While the study did not find a statistically significant PCMH effect on readmission measures from either the survival analysis or the propensity score methods, our Cox regression models identified additional risk factors associated with readmission. In particular, history of hypertension was associated with higher risk of recurrent stroke. This finding is consistent with previous studies that have shown management of hypertension is one risk factor to be targeted to prevent recurrence [49, 50]. Our study population had a high prevalence of hypertension history which indicates a need for secondary prevention. Beside individual-level risk factors, our results showed longer length of stay and transfer to another hospital are associated with higher risk of 30-day all-cause readmission which may indicate the presence of system issues in quality of care that could be addressed by improved care management and care coordination through the enhanced NYSPCMH model. Notably, many practices just implemented the new standard during the study period. It may require a longer time to observe the effect on readmissions and overall follow-up visits.

4.1 Limitations

This study is limited in that administrative claims do not contain patients’ clinical data. The underlying health condition upon discharge may vary between patients and contribute to outcomes observed. Additionally, our study only investigated patients’ healthcare utilization within one month following stroke discharges. Results may not be generalizable to any long-term benefit.

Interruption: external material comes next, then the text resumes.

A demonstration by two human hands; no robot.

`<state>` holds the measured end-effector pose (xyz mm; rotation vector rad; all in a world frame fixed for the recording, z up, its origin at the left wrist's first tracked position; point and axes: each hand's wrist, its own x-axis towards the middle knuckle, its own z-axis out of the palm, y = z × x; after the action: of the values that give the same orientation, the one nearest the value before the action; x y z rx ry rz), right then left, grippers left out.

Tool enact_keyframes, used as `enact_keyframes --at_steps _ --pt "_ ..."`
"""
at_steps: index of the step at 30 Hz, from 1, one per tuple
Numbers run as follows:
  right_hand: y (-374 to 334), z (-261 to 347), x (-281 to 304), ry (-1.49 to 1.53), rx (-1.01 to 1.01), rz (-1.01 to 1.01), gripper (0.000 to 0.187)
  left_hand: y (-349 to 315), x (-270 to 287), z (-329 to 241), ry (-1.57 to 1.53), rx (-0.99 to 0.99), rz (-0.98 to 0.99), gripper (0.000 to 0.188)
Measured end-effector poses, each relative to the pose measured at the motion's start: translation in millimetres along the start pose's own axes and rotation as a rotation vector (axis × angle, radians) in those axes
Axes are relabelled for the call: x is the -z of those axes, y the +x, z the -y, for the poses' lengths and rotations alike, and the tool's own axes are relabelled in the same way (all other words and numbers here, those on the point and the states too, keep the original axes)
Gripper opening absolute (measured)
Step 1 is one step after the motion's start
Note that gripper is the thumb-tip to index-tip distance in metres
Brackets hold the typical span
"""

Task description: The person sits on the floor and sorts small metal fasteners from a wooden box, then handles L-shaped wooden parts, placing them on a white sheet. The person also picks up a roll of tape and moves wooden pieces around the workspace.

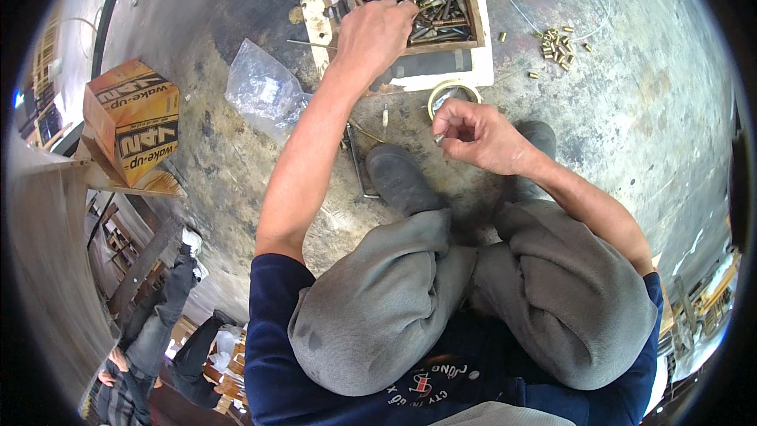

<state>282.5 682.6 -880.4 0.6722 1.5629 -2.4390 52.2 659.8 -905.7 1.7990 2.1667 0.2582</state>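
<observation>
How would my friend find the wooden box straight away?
On the grey floor, find the white-edged board at the picture's top. The wooden box sits on it, its near-left corner hidden by the left hand. Unlike the orange carton, it's divided and crammed with metal bits.

Wooden tray (476, 16), matt; metal bits (447, 13), dull; plastic bag (264, 87), glossy; cloth trousers (367, 300), matt.
</observation>
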Motion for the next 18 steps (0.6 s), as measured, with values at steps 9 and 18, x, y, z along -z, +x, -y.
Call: enact_keyframes --at_steps 9,18 --pt "0.3 2.7 2.1 0.24 -0.117 0.261 0.022 21.1 -18.1 1.0 0.149 -0.153 0.121 0.024" --pt "2.5 1.3 5.5 0.161 -0.147 0.178 0.009 29.2 -14.9 6.2 0.236 -0.198 0.207 0.019"
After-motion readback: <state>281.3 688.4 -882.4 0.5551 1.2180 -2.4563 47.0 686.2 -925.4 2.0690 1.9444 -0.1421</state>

In this study, patients were attributed to PCPs based on their primary care services covered by Medicaid. Thus, 5359 patients (Dual-Eligible N = 1708) were excluded from analyses due to no primary care services billed to Medicaid prior to their stroke hospitalization. In addition, dual-eligible patients with primary care services partially captured in the Medicaid data may not have been attributed to the optimal PCPs who actually rendered the most primary care services. While we included both dual and non-dual patients in our readmission analyses, 2756 attributed dual patients (PCMH N = 1265) were excluded from follow-up visit analyses due to the lack of availability of follow-up service utilization data.

5 Conclusion

Primary care providers have an essential role in post-stroke care. Our findings show a significantly higher rate of stroke specific follow-up visits and a trend towards lower readmissions among patients in the PCMH group. However, the gap between stroke discharge and follow-up visit time in our study population exceeds the recommended timeframe for this population and is an opportunity for enhanced efforts to improve post discharge care. We recommend the PCMH care model to improve patient’s primary care follow-up and prevent potential readmission through enhanced health information exchange and care management and coordination.